# Aggregation and Translation with Cortex AISQL

This notebook demonstrates:
- **AI_AGG**: Aggregate insights across rows
- **AI_SUMMARIZE_AGG**: Aggregate summaries
- **AI_TRANSLATE**: Translate text
- **AI_FILTER**: Semantic filtering and joins


In [1]:
import pandas as pd
import plotly.express as px
import plotly.graph_objects as go
from snowflake.snowpark import Session
from IPython.display import display, Markdown, HTML

# Try to get active session (for Snowflake Notebooks)
# Otherwise, connect using ~/.snowflake/connections.toml
try:
    from snowflake.snowpark.context import get_active_session
    session = get_active_session()
    print("✅ Connected using Snowflake Notebooks session")
except:
    import toml
    from pathlib import Path
    toml_path = Path.home() / ".snowflake" / "connections.toml"
    if toml_path.exists():
        connections = toml.load(toml_path)
        connection_name = "vinodshiv"
        if connection_name in connections:
            conn_params = connections[connection_name]
            session = Session.builder.configs(conn_params).create()
            print(f"✅ Connected using connection profile: {connection_name}")
        else:
            raise Exception(f"❌ Connection '{connection_name}' not found")
    else:
        raise Exception(f"❌ Connection file not found at {toml_path}")
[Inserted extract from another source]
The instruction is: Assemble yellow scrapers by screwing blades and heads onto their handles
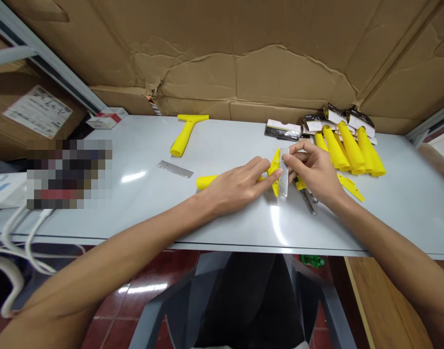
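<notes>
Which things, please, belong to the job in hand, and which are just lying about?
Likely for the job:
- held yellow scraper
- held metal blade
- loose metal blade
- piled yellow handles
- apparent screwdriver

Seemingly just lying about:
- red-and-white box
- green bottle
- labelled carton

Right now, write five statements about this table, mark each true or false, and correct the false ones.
1. The right hand touches a metal strip. True.
2. The left hand is free. False: the left hand holds a yellow handle.
3. The loose strip lies left of both hands. True.
4. The grouped handles are blue. False: they are yellow.
5. The T-shaped piece lies beyond the loose strip. True.
</notes>
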Tool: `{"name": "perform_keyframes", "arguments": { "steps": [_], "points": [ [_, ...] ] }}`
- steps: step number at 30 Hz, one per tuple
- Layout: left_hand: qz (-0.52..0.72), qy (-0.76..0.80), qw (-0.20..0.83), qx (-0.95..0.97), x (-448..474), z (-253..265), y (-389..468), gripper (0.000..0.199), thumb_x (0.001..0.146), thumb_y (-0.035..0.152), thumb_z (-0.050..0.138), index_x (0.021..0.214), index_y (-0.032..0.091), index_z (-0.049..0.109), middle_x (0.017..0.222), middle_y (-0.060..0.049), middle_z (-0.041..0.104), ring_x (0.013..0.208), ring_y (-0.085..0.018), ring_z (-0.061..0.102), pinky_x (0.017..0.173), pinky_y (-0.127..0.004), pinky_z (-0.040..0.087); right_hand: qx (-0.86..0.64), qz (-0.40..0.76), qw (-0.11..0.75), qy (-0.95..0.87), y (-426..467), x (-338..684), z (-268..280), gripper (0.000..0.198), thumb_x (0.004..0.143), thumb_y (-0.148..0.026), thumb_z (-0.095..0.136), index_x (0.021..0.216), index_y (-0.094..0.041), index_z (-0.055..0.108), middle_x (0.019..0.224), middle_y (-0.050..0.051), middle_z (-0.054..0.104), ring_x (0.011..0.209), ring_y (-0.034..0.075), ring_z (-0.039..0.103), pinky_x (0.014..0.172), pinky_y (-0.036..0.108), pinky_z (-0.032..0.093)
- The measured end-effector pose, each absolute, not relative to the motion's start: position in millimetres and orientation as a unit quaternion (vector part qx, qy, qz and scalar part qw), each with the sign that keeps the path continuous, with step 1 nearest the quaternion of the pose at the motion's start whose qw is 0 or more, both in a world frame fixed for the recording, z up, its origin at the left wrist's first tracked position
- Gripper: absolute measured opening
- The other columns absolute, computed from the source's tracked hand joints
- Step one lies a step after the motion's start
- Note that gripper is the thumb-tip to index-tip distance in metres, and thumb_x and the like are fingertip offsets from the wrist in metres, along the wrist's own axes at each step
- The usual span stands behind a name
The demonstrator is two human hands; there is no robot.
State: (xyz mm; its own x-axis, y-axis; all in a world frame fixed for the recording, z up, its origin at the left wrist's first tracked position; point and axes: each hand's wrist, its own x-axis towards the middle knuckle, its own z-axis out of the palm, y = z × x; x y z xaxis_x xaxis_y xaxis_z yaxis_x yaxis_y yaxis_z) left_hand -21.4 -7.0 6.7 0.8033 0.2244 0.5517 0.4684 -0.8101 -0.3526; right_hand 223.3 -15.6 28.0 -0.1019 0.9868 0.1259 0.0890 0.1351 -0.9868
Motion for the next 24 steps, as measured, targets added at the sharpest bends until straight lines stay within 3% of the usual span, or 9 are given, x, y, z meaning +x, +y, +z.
{"name": "perform_keyframes", "arguments": {
  "steps": [4,11,17,24],
  "points": [
    [-0.278,-0.198,0.252,-0.905,-21.1,7.9,-4.1,0.044,0.117,0.012,0.036,0.161,0.018,0.040,0.114,-0.010,0.067,0.104,-0.021,0.067,0.073,-0.026,0.058,-0.437,0.545,0.451,-0.556,-16.7,226.9,35.3,0.053,0.070,-0.048,0.108,0.098,-0.023,0.071,0.075,-0.003,0.076,0.064,0.012,0.067,0.063,0.026,0.063],
    [-0.315,-0.191,0.245,-0.897,-22.9,3.3,4.7,0.044,0.114,0.007,0.040,0.156,0.016,0.047,0.113,-0.010,0.066,0.103,-0.020,0.067,0.075,-0.027,0.063,-0.411,0.585,0.374,-0.591,-14.1,234.8,36.1,0.035,0.073,-0.035,0.107,0.091,-0.019,0.082,0.085,0.000,0.079,0.076,0.012,0.075,0.073,0.025,0.063],
    [-0.313,-0.189,0.225,-0.903,-23.8,2.2,4.8,0.047,0.113,0.007,0.042,0.158,0.020,0.047,0.116,-0.010,0.065,0.106,-0.020,0.068,0.077,-0.028,0.063,-0.438,0.541,0.382,-0.608,-19.7,229.9,34.6,0.031,0.076,-0.030,0.104,0.081,-0.019,0.075,0.075,-0.002,0.077,0.066,0.012,0.074,0.066,0.023,0.059],
    [-0.341,-0.187,0.225,-0.893,-23.7,-0.5,8.1,0.055,0.112,0.009,0.048,0.164,0.027,0.044,0.112,-0.007,0.063,0.099,-0.016,0.065,0.066,-0.021,0.054,-0.454,0.508,0.374,-0.629,-26.1,223.2,40.0,0.028,0.080,-0.031,0.097,0.081,-0.020,0.072,0.069,-0.002,0.076,0.063,0.012,0.072,0.066,0.024,0.057]
  ]
}}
session.sql("USE DATABASE AISQL_DB").collect()
session.sql("USE SCHEMA AISQL_SCHEMA").collect()
session.sql("USE WAREHOUSE AISQL_WH").collect()
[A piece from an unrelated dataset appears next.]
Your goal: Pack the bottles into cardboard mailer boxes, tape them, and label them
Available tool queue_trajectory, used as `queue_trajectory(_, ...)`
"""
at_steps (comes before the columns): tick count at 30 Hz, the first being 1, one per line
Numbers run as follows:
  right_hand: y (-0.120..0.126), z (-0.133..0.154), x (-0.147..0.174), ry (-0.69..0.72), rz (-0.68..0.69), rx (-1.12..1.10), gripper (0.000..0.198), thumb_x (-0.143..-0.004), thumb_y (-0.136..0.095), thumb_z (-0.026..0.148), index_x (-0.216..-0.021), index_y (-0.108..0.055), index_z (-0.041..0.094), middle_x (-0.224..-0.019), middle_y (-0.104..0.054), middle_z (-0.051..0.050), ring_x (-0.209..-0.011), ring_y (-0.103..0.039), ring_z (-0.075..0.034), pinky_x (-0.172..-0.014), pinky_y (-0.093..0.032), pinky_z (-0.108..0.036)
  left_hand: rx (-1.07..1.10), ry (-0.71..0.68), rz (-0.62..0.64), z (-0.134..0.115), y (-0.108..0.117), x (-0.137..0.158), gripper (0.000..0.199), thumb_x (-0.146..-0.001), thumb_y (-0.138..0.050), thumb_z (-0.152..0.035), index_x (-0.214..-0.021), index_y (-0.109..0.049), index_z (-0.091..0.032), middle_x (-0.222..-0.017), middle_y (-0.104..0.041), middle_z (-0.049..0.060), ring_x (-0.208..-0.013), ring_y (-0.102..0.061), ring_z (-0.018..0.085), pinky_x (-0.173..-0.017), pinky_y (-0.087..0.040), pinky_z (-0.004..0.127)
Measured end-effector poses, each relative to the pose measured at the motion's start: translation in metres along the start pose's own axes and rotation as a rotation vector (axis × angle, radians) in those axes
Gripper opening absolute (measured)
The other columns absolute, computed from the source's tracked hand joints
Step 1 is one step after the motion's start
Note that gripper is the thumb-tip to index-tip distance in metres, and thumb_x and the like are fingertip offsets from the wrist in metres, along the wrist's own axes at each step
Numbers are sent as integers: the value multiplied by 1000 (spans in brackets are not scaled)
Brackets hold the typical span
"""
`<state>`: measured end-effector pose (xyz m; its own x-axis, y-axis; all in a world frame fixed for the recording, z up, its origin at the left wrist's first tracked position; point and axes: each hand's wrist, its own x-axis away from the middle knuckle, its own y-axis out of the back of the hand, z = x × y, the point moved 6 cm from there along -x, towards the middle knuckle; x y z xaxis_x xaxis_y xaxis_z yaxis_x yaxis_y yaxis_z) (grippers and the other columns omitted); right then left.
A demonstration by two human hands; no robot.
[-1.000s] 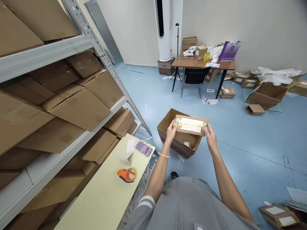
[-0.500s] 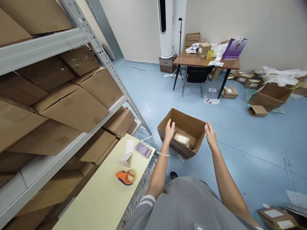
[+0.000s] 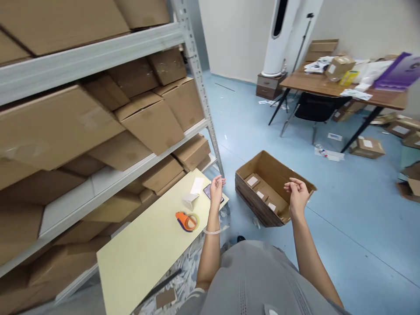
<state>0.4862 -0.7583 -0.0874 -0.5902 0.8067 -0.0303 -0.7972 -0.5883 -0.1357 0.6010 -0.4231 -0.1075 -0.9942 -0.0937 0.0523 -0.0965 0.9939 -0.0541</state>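
Note:
My left hand [image 3: 216, 190] is raised over the corner of the pale yellow table [image 3: 141, 249], loosely bent, with nothing seen in it. Behind it lies a phone [image 3: 207, 191], partly covered by the hand. My right hand [image 3: 298, 197] hovers over the right side of an open cardboard carton [image 3: 249, 199], its fingers loosely curled and apparently holding nothing. Inside the carton sit small brown boxes with white labels [image 3: 260, 195]. An orange tape dispenser [image 3: 187, 222] with a roll of tape rests on the table beside a folded white card [image 3: 193, 194].
A metal shelf rack [image 3: 157, 41] packed with cardboard boxes [image 3: 151, 124] fills the left side. Across the blue floor stand a black chair [image 3: 318, 106] and a cluttered wooden desk [image 3: 302, 83]. Another box [image 3: 366, 147] lies by the desk leg. Paper scraps [image 3: 188, 264] are heaped below the table.
The view has swung left, so the surroundings sit further right. My left hand has moved away from the carton to above the table. My right hand's fingers, straight before, are now bent.

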Motion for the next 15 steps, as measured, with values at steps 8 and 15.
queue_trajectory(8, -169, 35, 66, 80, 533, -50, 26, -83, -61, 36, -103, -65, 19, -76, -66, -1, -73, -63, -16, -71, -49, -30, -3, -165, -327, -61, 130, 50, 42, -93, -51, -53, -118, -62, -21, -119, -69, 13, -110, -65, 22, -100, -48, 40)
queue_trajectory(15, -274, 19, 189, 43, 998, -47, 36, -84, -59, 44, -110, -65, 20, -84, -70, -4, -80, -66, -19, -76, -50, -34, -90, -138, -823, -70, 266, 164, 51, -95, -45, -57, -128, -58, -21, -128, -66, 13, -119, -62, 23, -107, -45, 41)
✅ Connected using connection profile: vinodshiv


[Row(status='Statement executed successfully.')]

## 1. AI_AGG: Aggregate Insights

Aggregate insights across multiple tickets


In [2]:
# Aggregate insights by day
sql = """
SELECT 
    DATE_TRUNC('day', created_at) as date,
    COUNT(*) as ticket_count,
    AI_AGG(content, 'Summarize the main issues reported today') as daily_insights
FROM emails
GROUP BY DATE_TRUNC('day', created_at)
ORDER BY date DESC
LIMIT 7
"""

df_agg = session.sql(sql).to_pandas()
display(Markdown("### Daily Aggregated Insights"))
display(df_agg)


### Daily Aggregated Insights

Unnamed: 0,DATE,TICKET_COUNT,DAILY_INSIGHTS
0,2025-01-19,3,Two main issues are reported: \n1. Duplicate p...
1,2025-01-18,3,Main issues reported today: \n1. Mobile ticket...
2,2025-01-17,2,Sound quality issues at Stage 3 with constant ...
3,2025-01-16,2,Two main issues were reported: \n1. The sound ...
4,2025-01-15,6,Main issues reported today include: \n1. Mobil...
5,2025-01-14,1,The main issue reported is the need to resolve...
6,2025-01-13,3,Discrepancy in account refund for the canceled...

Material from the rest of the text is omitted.